Им стало легче, воздух кухни разредился, голоса потеряли резкость, а тела — остолбенелую напряженность. Влага чувствований смочила глаза и губы, Тамара новым взглядом увидела Егора. Он смотрел испуганно, жадно и с готовностью радоваться, как может смотреть на готовящийся праздник воспитанный мальчик, которого желания заставили заглянуть в запретную комнату в щель между разошедшимися портьерами. Чуть позови — и он вбежит, топоча сандаликами по натертому полу, начнет смеяться и прыгать, веселиться и мешать. Чуть цыкни — исчезнет и пойдет бродить по одинокой тишине квартиры со слезами на глазах и упрямой болью тяжелых детских размышлений.
«Теперь, — подумала Тамара, но не сама, а мыслями того, кто сбоку смотрел на них, — она должна пожертвовать собой. Отдаться этому холодному и чужому человеку. Заставить его выть от счастья, а потом выполнить обещанное. Она так красива, что легко с этим справится». Ей захотелось, чтобы скорей началась эта тревожащая воображение и как-то болезненно волнующая сцена. Она сняла халат, бросила его на стол, сказала Егору:
— Слушай, может, хватит разговаривать? Ты для чего меня сюда притащил?

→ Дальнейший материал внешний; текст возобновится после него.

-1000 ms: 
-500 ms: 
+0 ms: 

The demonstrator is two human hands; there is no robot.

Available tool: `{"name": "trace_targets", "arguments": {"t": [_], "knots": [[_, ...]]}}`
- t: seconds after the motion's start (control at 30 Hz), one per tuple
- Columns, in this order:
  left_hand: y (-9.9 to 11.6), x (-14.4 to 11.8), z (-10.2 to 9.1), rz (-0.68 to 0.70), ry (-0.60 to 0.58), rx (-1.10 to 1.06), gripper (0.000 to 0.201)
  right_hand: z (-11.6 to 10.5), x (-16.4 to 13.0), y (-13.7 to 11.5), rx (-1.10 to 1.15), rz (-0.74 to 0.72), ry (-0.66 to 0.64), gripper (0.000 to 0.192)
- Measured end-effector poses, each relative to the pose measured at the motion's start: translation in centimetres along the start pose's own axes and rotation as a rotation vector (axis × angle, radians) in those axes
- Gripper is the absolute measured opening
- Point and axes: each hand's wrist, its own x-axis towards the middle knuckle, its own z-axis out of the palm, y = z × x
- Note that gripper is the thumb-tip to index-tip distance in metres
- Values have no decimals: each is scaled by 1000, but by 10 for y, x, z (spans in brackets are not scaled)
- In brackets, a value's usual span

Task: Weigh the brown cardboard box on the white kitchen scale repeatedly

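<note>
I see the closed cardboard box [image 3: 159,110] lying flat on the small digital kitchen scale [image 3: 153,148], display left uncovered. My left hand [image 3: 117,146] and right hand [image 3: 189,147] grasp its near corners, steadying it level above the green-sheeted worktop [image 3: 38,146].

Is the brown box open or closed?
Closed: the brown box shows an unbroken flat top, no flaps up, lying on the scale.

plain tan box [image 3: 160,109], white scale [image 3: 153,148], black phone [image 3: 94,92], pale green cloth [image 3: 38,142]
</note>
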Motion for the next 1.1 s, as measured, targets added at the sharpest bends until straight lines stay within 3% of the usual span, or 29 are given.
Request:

Пошла в спальню, слыша и зная, что Егор встал и молча идет за ней.
Она не захотела ложиться на бархат, потянула за край. Тяжелая ткань сопротивлялась движению, морщилась и неприятно шуршала, она тянула ее, как рыбак может тянуть тяжелую сеть из глади вод, любовно глядя на обилие улова. Ткань наконец съехала на пол, она откинула одеяло, сняла туфли и трусики, легла на гладкую, туго натянутую и абсолютно чистую и свежую простыню. Легла на спину, руки свободно уложила по бокам, ноги развела немного и согнула в коленях. Повернула голову направо, увидела неожиданно пунцово-красного — это было видно даже в неярком свете, истекавшем из прихожей, — Егора, снимавшего носки, и закрыла глаза.
Тамара была честной девушкой. Егор получил все, что мог взять, все, о чем мечтал и хотел исполнить, о чем мечтал, но думал, что в жизни такого не бывает, и то, о чем вообще не мечтал и не думал. Он истек обрывками мыслей, души и любовных желаний, смешавшимися с тем, что осталось от Евгения Викторовича, все приняло в себя горячее, гибкое и напряженное тело бешено возбудившейся близким исходом события Тамары.
Евгений Викторович проснулся в десять часов утра из-за того, что в прихожей громко звонил телефон. Это был не его мобильник, а старый грязный аппарат хозяйки. Он не знал телефон квартиры, ему сюда не должны были звонить, он думал, что позвонит и перестанет, что это не его, а хозяйку или просто ошиблись номером. Евгений Викторович лежал на спине в полной расслабленности и каком-то вялом блаженстве. Он забыл о снах, которые тихо развлекали его прошедшей ночью, он удивлялся тому, что был почти что уверен, что темнота только что покинутого им туннеля вобрала в себя все неприятности и что впереди его ждет что-то легкое и хорошее. Он не хотел вставать. Телефон перестал звонить. Потом звякнул один раз, замолчал, потом еще раз, снова перерыв, потом пять раз, перерыв, потом три, потом шесть... Получалось сто пятнадцать-тридцать шесть. Дальше должна была быть девятка — продолжение номера Бориса Алексеевича. На середине трезвона Евгений Викторович снял трубку и прислонился голой попой и плечами к грязной стене — такая слабость осталась в теле памятью о вчерашних удовольствиях.